Né il Colosseo né le bellezze della Città Eterna possono reggere il confronto con la nuova immunoterapia CAR-T messa a punto grazie all’officina farmaceutica del Bambino Gesù, e grazie ai fondi assicurati da AIRC e dal ministero della Salute: una nuova terapia che ha permesso di curare un bambino di 4 anni colpito da leucemia linfoblastica acuta che aveva già avuto due ricadute, dopo la chemioterapia e ancora dopo il trapianto di midollo osseo da donatore. E mentre la maggior parte delle terapie CAR-T presenti sul mercato dipende da case farmaceutiche, la sfida di Locatelli sta nello sviluppare la tecnica in ospedale, in modo che possa essere eseguita in ogni centro specializzato, riducendo i costi.
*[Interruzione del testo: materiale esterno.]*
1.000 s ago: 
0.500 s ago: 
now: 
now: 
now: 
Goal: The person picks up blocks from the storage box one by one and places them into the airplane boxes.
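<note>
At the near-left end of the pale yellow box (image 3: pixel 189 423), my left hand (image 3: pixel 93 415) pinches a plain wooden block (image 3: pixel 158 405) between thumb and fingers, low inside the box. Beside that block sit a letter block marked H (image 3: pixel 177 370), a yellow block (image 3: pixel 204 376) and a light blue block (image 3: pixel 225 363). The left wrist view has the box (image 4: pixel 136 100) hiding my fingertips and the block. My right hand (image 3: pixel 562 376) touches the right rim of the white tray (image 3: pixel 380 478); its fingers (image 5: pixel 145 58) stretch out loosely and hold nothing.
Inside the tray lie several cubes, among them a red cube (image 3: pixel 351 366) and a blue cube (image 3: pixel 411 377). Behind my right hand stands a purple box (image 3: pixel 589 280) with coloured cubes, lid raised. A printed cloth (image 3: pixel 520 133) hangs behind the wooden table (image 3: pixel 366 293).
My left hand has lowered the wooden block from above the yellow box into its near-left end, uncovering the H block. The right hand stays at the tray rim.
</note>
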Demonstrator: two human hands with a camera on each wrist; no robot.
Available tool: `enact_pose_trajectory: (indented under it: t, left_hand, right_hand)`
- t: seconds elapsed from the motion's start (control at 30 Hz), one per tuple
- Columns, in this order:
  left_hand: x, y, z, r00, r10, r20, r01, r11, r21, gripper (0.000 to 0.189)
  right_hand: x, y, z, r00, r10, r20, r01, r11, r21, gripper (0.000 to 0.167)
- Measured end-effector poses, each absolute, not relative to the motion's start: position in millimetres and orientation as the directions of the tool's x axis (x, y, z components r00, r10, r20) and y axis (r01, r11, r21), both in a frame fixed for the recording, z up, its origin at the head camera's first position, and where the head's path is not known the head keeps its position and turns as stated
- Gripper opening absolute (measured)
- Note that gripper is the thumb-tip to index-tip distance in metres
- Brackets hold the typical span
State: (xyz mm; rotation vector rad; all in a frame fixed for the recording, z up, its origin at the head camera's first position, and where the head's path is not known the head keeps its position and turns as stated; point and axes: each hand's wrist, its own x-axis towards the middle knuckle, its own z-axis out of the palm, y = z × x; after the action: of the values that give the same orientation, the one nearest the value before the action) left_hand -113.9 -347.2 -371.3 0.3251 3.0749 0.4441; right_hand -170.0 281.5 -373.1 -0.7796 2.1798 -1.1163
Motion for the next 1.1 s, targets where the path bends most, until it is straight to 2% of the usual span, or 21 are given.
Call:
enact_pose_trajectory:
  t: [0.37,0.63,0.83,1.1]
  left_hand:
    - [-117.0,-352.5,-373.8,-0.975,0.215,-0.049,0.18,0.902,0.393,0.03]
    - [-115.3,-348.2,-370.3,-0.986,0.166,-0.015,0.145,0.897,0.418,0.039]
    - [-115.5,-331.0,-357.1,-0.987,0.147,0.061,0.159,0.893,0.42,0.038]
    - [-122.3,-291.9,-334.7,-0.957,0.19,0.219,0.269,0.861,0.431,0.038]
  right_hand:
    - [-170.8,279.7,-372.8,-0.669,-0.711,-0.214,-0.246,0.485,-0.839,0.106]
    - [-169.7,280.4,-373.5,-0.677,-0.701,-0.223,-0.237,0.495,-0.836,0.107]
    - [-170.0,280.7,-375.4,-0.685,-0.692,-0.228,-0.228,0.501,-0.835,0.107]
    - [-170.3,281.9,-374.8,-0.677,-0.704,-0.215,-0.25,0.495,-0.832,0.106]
La CAR-T impiega alcune cellule del sistema immunitario del bambino malato, i linfociti T, che con un preciso intervento di modifica genetica diventano capaci – una volta reinfusi nel paziente di riconoscere, attaccare e distruggere le cellule tumorali nel sangue e nel midollo. “Per questo bambino non erano più disponibili altre terapie, e qualsiasi altro trattamento chemioterapico avrebbe avuto solo un’efficacia transitoria o addirittura un valore palliativo. Grazie all'infusione dei linfociti T modificati, invece, oggi sta bene ed è stato dimesso” spiega Locatelli. “Questo non vuol dire che sia una scelta da fare a cuor leggero, perché si tratta pur sempre di una cura sperimentale: la nostra politica prevede di spiegare tutti i dettagli ai genitori, e di lasciare loro sempre un paio di giorni prima di dare il consenso alla sperimentazione, in modo da pensarci per quanto possibile con calma e tornare magari con qualche domanda. Non permettiamo mai di firmare subito.”
Oggi la sua vita è scandita da ritmi simili a quelli che aveva suo padre, con sveglia tutti i giorni alle 6:30 del mattino e alcune settimane in cui, tra un convegno e un meeting, si ritrova a dormire in quattro letti diversi. Forse è per questo che le vacanze sono stanziali, al mare della Sardegna, dove nel tempo libero si dedica alla lettura, al cinema e a incontrare gli amici.
La sosta gli permette di reimmergersi nel lavoro di medico e ricercatore, alla ricerca di nuove gioie ma con la consapevolezza che l’oncologia pediatrica può riservare anche intensi dolori quando l’impegno profuso non dà i risultati sperati: “Nel tempo ho acquisito la percezione sempre più chiara del fatto che quando perdi un paziente segni anche il destino di una famiglia. Purtroppo, nel nostro mestiere, il più bravo è quello che sbaglia di meno, e superare la morte di un paziente è possibile solo perché diventa stimolo a fare di più per evitare che succeda di nuovo”.
Il sistema immunitario è in grado di combattere il tumore dall’interno, se opportunamente stimolato. È questa la base dell’immunoterapia del cancro, che può essere attuata con diverse tecniche. Si possono usare farmaci, in particolare anticorpi, che, iniettati nel paziente, rimuovono il freno alle cellule del sistema immunitario. È però anche possibile agire direttamente sulle cellule immunitarie con tecniche di manipolazione del DNA che le rendono più efficaci nella lotta. È questa l’idea alla base della CART: attraverso la terapia genica si introducono frammenti di DNA all’interno dei linfociti del malato in modo che le cellule mutate possano riconoscere il tumore. I linfociti vengono prelevati dal paziente, geneticamente modificati e poi reinfusi nel malato. Il sistema è stato sperimentato per la prima volta con successo all’Università della Pennsylvania a Filadelfi a nel 2012 su una bambina di 7 anni con leucemia linfoblastica acuta. La stessa terapia è stata usata per la prima volta nel 2016 su un bambino curato all’Ospedale San Gerardo di Monza e ora perfezionata dal gruppo di Locatelli all’Ospedale Bambino Gesù di Roma.